28 March 2022

The aim this project is to characterise effectors from V. inaequalis and F. fulva (and potentially other fungi studied in our lab) for their roles in antagonistic fungus–microbe interactions.

Background:

Fungi secrete a collection of proteins to their surrounding environments. In the case of plant-pathogenic fungi, many of these proteins are virulence factors, termed effectors, which function to promote host colonization through the modulation of plant physiology or immunity1. However, it is becoming increasingly apparent that a subset of these effectors instead function in antagonistic fungus–microbe interactions2–5. This manipulation is of vital importance, as it enables fungal pathogens to ward off microbial enemies, as well as outcompete microbial competitors for space and nutrients, both inside and outside the plant host.

Recently, our team at Massey University used AlphaFold2 and other tools to predict the tertiary structures of candidate effector proteins from the apple scab fungus, Venturia inaequalis, as well as the tomato leaf mould fungus, Fulvia fulva (previously Cladosporium fulvum)6,7. Strikingly, based on this analysis, a large number of these candidate effector proteins were predicted to have structural similarity to antimicrobial proteins from other fungi and plants. While some of these proteins were found to be singletons, many formed part of expanded protein families6,7. Whether these proteins have antimicrobial activity, or whether individual members of expanded families have different antimicrobial specificities, remains to be determined. Such an understanding will provide valuable information of how plant-pathogenic fungi promote host colonization, and will open up new opportunities for disease control and the development of novel antimicrobials.

Aim:

Using the above-mentioned proteins as a starting point, the aim of the advertised PhD project is to characterise effectors from V. inaequalis and F. fulva (and potentially other fungi studied in our lab) for their roles in antagonistic fungus–microbe interactions. Specifically, the project will involve:

  • The production of predicted antimicrobial effector proteins in culture using yeast, bacterial, or native fungal expression systems, or in model plant species.
  • Antimicrobial assays with purified predicted antimicrobial effector proteins. These assays will involve microbes associated with the natural hosts of inaequalis (apple) and F. fulva (tomato), as well as plant pathogens of significance to New Zealand (e.g. the bacterium Pseudomonas syringae pv. actinidiae, which causes canker disease of kiwifruit, and the oomycete Phytophthora agathidicida, which causes dieback disease of kauri).
  • Heterologous expression of candidate effector proteins in plants (e.g. Nicotiana benthamiana and tomato), followed by metagenomic sequencing, to assess the ability of these proteins to manipulate plant microbiota.
  • Targeted mutagenesis of antimicrobial effector proteins to identify regions of the protein required for antimicrobial activity.
  • CRISPR-Cas9 deletion or disruption of fungal genes encoding antimicrobial effector proteins to assess whether they play a role in virulence in planta.
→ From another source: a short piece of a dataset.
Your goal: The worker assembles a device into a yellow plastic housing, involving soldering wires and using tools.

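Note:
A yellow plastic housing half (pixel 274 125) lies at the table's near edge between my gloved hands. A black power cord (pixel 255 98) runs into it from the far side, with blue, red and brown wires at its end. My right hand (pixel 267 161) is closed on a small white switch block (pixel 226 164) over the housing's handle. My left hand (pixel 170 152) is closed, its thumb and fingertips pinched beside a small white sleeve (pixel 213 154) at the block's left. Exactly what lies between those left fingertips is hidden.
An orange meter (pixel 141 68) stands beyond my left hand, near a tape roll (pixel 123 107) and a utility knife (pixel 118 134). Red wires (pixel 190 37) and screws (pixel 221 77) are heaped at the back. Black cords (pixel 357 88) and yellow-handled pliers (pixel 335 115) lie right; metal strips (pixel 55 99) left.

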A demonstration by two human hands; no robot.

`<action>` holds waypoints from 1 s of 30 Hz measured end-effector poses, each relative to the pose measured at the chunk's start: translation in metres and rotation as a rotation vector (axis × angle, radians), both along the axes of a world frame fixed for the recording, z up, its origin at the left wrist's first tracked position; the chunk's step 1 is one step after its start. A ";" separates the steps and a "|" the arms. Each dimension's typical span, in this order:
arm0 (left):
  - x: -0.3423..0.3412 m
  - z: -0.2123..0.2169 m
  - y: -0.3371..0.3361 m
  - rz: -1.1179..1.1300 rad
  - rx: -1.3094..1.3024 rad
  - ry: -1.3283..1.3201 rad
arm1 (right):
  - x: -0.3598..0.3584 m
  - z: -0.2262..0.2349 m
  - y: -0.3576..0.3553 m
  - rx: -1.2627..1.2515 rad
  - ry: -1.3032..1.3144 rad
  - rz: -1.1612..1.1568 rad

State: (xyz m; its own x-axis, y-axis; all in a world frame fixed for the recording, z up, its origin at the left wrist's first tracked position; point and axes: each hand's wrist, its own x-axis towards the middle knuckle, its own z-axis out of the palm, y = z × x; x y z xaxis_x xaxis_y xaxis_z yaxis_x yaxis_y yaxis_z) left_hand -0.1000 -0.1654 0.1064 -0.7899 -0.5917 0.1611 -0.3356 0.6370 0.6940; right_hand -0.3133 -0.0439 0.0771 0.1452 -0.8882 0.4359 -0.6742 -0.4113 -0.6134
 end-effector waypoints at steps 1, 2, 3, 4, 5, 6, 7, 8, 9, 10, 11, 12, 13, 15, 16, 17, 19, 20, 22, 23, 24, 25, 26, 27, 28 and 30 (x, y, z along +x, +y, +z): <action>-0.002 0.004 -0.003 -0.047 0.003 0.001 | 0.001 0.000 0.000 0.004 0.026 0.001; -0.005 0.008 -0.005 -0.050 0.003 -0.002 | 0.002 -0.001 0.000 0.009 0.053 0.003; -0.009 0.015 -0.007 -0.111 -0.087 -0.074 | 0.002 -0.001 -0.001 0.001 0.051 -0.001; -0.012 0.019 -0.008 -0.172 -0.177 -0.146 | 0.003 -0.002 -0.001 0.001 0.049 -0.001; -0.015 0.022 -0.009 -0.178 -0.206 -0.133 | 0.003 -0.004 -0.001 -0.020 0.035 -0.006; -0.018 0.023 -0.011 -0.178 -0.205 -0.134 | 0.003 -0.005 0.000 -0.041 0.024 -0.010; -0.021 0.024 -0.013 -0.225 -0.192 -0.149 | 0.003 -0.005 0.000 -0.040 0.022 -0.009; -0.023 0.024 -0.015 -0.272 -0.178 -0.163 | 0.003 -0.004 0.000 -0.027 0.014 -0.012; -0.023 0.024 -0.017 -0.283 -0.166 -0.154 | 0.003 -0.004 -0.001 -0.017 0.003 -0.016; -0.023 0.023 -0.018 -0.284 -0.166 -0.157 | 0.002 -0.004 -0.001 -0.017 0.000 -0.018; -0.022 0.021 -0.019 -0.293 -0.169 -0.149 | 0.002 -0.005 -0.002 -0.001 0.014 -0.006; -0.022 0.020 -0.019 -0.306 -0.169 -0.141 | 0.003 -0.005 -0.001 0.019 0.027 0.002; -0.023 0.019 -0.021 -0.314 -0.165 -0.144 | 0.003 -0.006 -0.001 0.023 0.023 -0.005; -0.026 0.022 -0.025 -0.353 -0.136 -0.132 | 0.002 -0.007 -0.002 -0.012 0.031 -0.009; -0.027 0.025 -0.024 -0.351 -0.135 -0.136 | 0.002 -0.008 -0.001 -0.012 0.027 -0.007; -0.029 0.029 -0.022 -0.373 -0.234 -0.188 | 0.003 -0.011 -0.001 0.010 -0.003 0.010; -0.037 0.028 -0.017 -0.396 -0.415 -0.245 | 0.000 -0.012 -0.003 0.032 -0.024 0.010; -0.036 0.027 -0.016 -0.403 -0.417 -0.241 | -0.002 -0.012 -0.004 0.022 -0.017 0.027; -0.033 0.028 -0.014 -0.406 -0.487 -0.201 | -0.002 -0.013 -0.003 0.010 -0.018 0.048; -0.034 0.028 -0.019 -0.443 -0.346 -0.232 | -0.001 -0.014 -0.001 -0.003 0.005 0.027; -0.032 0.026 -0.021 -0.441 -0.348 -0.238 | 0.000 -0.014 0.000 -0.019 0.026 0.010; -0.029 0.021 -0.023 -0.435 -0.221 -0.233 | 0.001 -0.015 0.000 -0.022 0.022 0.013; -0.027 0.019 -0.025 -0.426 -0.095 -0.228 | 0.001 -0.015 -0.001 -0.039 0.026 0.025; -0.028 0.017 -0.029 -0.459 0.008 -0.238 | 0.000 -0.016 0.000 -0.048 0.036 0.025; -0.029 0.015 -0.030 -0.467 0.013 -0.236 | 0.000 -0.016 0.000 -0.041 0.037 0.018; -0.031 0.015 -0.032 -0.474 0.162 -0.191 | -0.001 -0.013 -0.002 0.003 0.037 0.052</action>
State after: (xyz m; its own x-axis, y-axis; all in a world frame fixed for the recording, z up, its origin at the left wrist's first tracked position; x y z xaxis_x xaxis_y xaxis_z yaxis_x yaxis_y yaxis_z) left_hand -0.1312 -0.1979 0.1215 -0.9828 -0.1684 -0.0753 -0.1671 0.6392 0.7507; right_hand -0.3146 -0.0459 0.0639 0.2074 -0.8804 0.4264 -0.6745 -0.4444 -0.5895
Applicants should have a strong interest in molecular plant–microbe interactions, and a first or upper second class BSc(Hons) or MSc degree in Molecular Plant Pathology, Plant Molecular Biology, Molecular Microbiology, Genetics, or related disciplines. Experience in microscopy, plant pathology, fungal biology, proteomics, bioinformatics, or genomics/transcriptomics would be an advantage.
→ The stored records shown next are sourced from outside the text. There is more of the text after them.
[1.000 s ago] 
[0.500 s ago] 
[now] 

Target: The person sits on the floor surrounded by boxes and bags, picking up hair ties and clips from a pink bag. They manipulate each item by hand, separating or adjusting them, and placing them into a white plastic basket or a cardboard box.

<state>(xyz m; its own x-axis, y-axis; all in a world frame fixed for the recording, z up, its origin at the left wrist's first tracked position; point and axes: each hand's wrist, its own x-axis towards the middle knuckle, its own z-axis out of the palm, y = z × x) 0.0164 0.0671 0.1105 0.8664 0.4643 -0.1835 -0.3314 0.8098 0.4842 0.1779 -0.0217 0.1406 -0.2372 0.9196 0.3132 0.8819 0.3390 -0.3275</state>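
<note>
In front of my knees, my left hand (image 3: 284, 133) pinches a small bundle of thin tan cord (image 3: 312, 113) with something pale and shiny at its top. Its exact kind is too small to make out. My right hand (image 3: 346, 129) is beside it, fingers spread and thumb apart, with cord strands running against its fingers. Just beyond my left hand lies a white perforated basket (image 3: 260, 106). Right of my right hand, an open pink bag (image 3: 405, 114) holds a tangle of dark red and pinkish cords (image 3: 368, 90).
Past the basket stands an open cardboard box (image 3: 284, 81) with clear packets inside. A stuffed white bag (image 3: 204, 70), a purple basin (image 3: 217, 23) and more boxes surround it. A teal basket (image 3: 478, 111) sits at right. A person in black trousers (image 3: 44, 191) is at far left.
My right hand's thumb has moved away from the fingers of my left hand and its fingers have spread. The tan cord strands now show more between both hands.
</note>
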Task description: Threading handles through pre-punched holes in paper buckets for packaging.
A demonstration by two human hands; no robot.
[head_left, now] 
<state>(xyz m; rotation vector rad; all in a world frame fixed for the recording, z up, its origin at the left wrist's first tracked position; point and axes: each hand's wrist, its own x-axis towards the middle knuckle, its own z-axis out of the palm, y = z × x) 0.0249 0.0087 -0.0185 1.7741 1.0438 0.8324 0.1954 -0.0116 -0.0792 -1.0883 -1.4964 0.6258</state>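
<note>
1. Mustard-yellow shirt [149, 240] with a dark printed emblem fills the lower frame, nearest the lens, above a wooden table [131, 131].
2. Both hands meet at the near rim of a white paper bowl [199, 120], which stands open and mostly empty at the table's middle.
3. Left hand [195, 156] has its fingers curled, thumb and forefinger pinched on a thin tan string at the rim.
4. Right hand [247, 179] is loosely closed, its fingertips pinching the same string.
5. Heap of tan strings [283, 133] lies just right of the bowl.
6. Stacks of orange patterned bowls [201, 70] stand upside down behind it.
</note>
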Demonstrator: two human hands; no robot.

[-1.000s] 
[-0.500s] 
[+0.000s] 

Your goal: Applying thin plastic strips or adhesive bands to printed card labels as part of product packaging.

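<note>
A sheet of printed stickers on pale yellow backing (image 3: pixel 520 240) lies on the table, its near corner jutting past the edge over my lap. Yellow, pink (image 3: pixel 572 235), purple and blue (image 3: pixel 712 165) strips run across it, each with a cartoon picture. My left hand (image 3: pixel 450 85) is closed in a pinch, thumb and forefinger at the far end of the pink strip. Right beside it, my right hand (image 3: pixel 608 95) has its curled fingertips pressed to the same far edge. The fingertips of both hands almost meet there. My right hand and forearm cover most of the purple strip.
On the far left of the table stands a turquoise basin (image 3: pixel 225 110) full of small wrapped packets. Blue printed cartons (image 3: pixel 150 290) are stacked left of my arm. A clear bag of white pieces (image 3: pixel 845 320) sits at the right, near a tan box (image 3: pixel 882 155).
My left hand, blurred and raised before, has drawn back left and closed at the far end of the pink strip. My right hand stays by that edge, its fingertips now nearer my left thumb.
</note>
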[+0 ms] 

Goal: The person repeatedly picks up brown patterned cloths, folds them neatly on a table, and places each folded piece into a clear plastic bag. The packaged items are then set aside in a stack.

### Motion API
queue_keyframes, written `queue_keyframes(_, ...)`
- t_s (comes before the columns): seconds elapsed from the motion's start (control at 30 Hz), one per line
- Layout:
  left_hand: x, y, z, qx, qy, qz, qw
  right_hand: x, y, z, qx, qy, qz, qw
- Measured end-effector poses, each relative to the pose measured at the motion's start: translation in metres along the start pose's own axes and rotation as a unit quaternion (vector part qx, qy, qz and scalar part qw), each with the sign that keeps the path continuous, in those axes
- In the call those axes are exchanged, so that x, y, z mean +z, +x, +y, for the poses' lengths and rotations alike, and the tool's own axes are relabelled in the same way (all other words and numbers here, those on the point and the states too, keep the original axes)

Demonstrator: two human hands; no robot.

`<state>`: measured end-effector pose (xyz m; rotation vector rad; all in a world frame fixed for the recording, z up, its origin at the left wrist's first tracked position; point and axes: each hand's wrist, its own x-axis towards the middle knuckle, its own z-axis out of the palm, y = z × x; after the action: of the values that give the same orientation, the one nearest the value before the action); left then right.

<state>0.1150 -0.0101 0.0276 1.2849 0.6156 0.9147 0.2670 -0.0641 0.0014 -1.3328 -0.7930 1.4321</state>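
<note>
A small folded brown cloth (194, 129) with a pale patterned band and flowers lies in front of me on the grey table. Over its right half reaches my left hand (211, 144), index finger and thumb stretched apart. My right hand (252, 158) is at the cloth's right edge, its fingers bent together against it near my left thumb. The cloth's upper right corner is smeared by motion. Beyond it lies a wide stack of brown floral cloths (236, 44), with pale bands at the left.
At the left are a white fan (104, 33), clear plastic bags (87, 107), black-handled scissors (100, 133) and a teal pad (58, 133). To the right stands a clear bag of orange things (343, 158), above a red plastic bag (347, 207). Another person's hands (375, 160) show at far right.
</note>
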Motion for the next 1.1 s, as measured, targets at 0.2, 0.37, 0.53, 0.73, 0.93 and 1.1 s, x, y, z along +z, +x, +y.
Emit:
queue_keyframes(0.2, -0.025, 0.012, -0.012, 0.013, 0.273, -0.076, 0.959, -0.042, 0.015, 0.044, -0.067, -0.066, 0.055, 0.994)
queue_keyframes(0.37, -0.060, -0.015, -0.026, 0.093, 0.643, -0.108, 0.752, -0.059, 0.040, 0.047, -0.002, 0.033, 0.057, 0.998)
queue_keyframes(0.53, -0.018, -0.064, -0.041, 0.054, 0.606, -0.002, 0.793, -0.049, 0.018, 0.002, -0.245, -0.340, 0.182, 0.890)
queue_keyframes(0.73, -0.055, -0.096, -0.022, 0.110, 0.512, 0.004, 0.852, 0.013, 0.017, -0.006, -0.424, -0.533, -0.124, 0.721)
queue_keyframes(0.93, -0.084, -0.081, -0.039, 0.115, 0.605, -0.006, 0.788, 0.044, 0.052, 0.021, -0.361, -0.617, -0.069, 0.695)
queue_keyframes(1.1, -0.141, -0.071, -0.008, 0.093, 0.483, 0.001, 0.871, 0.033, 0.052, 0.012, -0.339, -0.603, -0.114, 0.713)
Massey University is a leading New Zealand University for postgraduate study, and is one of the QS-ranked top 35 Universities in the world for Agriculture. The supervisory team will include Dr Carl Mesarich (Primary Supervisor; School of Agriculture and Environment, Massey University, Palmerston North, New Zealand), Dr Joanna Bowen (Co-supervisor; The New Zealand Institute for Plant and Food Research Limited, Auckland, New Zealand), and Prof. Rosie Bradshaw (Co-supervisor; School of Natural Sciences, Massey University, Palmerston North, New Zealand). The scheduled start date for the PhD project is mid-to-late 2022.
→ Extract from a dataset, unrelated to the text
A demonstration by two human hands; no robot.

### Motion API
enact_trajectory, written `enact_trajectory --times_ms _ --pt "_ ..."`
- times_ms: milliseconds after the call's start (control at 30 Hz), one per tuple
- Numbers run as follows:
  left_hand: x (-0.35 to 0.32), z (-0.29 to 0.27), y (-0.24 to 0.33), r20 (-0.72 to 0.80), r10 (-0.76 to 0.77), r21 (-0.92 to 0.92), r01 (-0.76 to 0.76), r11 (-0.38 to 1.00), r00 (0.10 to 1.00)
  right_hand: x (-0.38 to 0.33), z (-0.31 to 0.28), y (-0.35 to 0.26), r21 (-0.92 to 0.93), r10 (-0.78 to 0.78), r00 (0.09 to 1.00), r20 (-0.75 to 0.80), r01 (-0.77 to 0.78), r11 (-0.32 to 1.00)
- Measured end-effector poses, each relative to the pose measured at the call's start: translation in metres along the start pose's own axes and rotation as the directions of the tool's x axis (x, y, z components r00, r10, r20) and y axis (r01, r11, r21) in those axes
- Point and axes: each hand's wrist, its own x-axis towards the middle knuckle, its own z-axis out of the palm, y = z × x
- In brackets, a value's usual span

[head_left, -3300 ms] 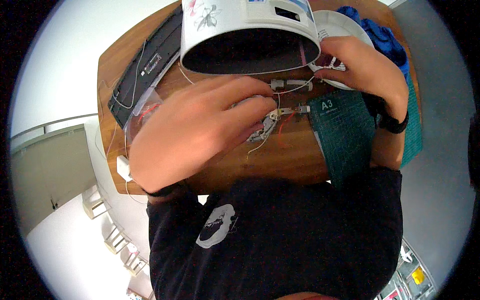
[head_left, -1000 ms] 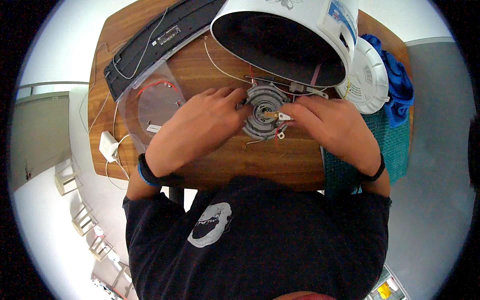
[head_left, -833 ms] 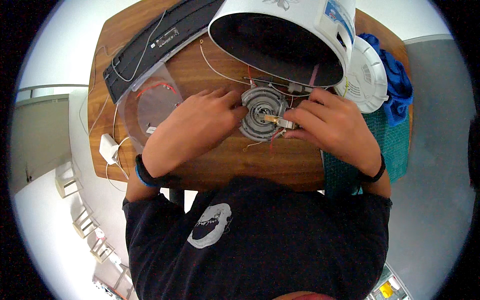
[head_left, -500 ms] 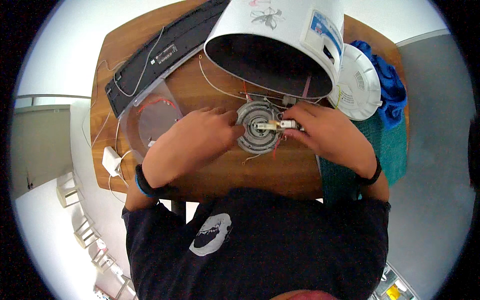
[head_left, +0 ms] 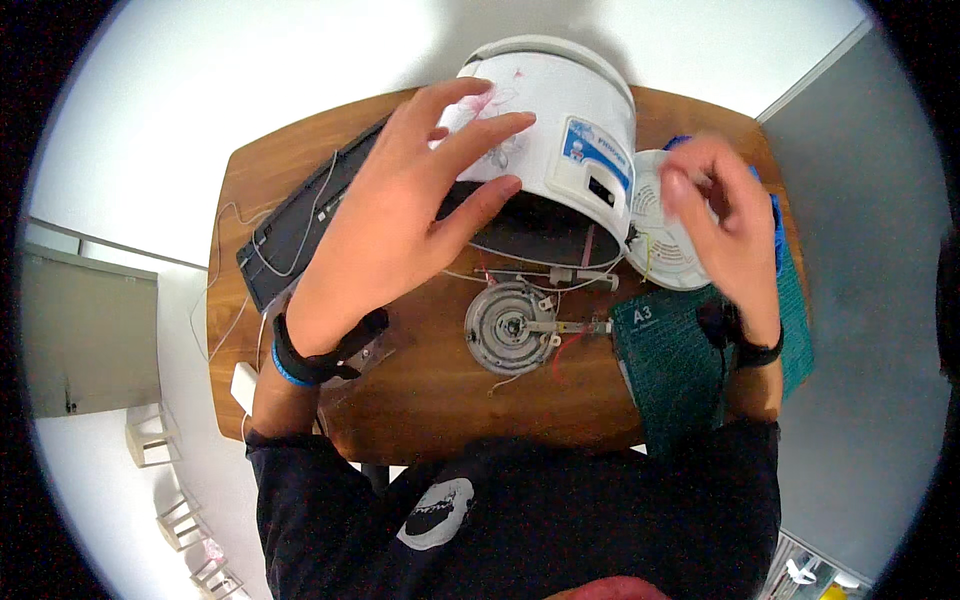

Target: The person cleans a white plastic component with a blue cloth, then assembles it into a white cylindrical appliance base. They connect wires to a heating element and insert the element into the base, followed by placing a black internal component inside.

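My left hand (head_left: 400,210) is raised with fingers spread, in front of a white floral rice cooker shell (head_left: 545,105). The shell lies on its side, its dark opening toward me. At the right, my right hand (head_left: 735,225) is also up, fingers loosely bent and slightly blurred, nothing visible in it. Behind it sits a round white vented base cover (head_left: 655,215), partly hidden. A round grey heating plate (head_left: 490,335) rests on the wooden table (head_left: 520,415) below both hands. From its centre a metal lever strip (head_left: 575,327) points right.
A green cutting mat (head_left: 665,375) lies at the right, with blue cloth (head_left: 777,235) behind. A long black keyboard-like panel (head_left: 290,240) slants at the left under a thin cable. A white adapter (head_left: 244,385) sits at the left edge. Loose wires and a thin rod (head_left: 520,272) lie beside the shell.
Both hands have lifted away from the heating plate, the left up toward the shell, the right up and rightward. My right hand has let go of the lever strip. The view has tilted upward.
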Motion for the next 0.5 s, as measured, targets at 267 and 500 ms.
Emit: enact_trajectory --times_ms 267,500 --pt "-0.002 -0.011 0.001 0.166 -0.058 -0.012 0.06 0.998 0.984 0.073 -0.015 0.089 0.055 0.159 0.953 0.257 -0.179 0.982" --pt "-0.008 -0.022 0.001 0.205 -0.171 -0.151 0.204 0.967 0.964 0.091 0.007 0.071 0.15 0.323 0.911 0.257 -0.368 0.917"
To apply, please send a curriculum vitae, motivation letter and contact details (preferably email addresses) of at least two academic referees to Dr Carl Mesarich ([email protected]) before the closing date (31 May, 2022). Shortlisted applicants will be interviewed by Zoom.

 

General information:

Informal inquiries can be directed to Dr Carl Mesarich ([email protected]).

Applicants must meet Massey University admission requirements:

https://www.massey.ac.nz/massey/admission/entry-requirements/eligible_home.cfm.

Minimum English requirements for international applicants are detailed at: https://www.massey.ac.nz/massey/international/study-with-massey/entry-requirements/entry-requirements_home.cfm#PG.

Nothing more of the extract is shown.